Traffico e smog: l’aria è scadente I dati dell’Arta bocciano la città

8 Gennaio 2022

Le analisi riguardano i rilevamenti della centralina di corso Umberto dal 20 dicembre al 4 gennaio In tutto il 2021 sono risultati negativi 23 giorni: di questi, 8 sono relativi al recente periodo natalizio

MONTESILVANO. Un’aria decisamente poco pulita quella che si respira a Montesilvano dove, negli ultimi giorni, la centralina dell’Arta posizionata su corso Umberto ha registrato valori tutt’altro che rassicuranti. Negli ultimi 16 giorni elaborati, infatti, la qualità dell’aria è risultata 11 volte scadente e 3 volte mediocre, mentre solo un giorno i valori sono stati accettabili e solo uno sono stati buoni, rispettivamente il 24 e il 25 dicembre.

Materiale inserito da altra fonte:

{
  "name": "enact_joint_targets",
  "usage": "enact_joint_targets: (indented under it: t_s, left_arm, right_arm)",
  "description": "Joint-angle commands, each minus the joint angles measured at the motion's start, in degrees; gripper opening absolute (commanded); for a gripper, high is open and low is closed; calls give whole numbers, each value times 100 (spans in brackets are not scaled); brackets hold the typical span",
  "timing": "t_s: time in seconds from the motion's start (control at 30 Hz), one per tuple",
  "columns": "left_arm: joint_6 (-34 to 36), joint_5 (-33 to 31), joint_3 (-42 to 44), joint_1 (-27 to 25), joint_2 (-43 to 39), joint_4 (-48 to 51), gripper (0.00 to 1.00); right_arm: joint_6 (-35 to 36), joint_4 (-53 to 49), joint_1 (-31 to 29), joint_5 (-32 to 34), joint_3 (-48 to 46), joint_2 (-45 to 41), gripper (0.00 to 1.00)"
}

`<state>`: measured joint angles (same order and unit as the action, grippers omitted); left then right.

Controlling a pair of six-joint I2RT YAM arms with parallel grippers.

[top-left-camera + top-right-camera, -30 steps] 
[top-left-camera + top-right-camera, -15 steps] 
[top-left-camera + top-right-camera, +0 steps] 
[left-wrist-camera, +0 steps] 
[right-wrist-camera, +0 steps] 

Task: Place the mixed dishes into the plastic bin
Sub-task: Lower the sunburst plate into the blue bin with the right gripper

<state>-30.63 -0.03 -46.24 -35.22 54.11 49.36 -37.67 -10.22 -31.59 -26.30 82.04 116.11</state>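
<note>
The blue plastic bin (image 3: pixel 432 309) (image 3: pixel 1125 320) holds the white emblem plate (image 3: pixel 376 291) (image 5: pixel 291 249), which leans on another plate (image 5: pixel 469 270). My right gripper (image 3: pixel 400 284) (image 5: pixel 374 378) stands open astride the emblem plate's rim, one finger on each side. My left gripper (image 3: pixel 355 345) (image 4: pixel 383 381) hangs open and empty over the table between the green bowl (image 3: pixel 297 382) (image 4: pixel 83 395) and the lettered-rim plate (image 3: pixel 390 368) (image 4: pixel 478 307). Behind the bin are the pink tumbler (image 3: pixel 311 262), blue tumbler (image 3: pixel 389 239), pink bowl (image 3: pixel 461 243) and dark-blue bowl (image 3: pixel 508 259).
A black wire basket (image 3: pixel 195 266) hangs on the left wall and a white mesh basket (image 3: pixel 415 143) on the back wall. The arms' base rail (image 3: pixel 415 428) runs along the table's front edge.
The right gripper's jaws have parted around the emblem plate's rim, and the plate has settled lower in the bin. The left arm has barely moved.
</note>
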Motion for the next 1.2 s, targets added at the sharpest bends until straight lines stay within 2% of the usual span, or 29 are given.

Nel periodo analizzato, ossia dal 20 dicembre 2021 al 4 gennaio 2022, a preoccupare sono stati, in particolare, i livelli delle polveri ultrasottili, le cosiddette Pm 2.5, quelle con diametro inferiore a 2,5 micron e quindi le più nocive per la salute umana, segnate in rosso per ben 11 giorni, di cui sei consecutivi, dal 28 dicembre al 2 gennaio. Il giorno peggiore è stato però il 23 dicembre, quando le polveri ultrasottili hanno raggiunto quota 44 microgrammi per metro cubo, contro il limite di 25 stabilito dalla legge per la sicurezza della popolazione, e le polveri sottili Pm10 hanno segnato quota 51 microgrammi per metro cubo, contro la soglia limite giornaliera di 50 microgrammi.
A rendere l’idea di quanto la situazione dell’inquinamento nella città adriatica registrato negli ultimi giorni sia allarmante, è sufficiente considerare il dato annuale del 2021, quando i giorni in cui l’aria è risultata scadente sono stati complessivamente 23, di cui 8 solo negli ultimi giorni dell’anno appena terminato.
Non è iniziato meglio il 2022, con tre giorni su quattro (1, 2 e 4 gennaio) in cui l’aria è risultata scadente per via dell’elevato livello di Pm 2,5, con valori che hanno oscillato dai 26 ai 40 microgrammi per metro cubo, e uno (3 gennaio) in cui il valore è stato mediocre e quindi ben lontano dal buono.
C’è poi un secondo fattore che preoccupa i residenti della città adriatica, ed è la presenza di un’unica centralina dell’Arta, proprio quella di corso Umberto, poco lontana dal confine con Città Sant’Angelo, collocata sicuramente in un punto di grande transito veicolare, ma probabilmente non il più critico. Negli ultimi mesi, infatti, anche per via della chiusura della galleria di San Giovanni, è stata soprattutto l’area della Vestina a essere interessata da lunghe code e traffico di mezzi pesanti a tutte le ore.
Non se la cava meglio via Verrotti, dove le colonne di auto sono all’ordine del giorno praticamente in ogni fascia oraria, con picchi nelle ore di punta, dove gli automobilisti restano bloccati anche decine di minuti. In questo caso, una grande boccata d’ossigeno potrebbe arrivare dal completamento di via Saragat, il cui finanziamento è stato annunciato di recente, dal momento che il primo tratto realizzato, ossia quello di via Saffi, non è servito finora a snellire il traffico.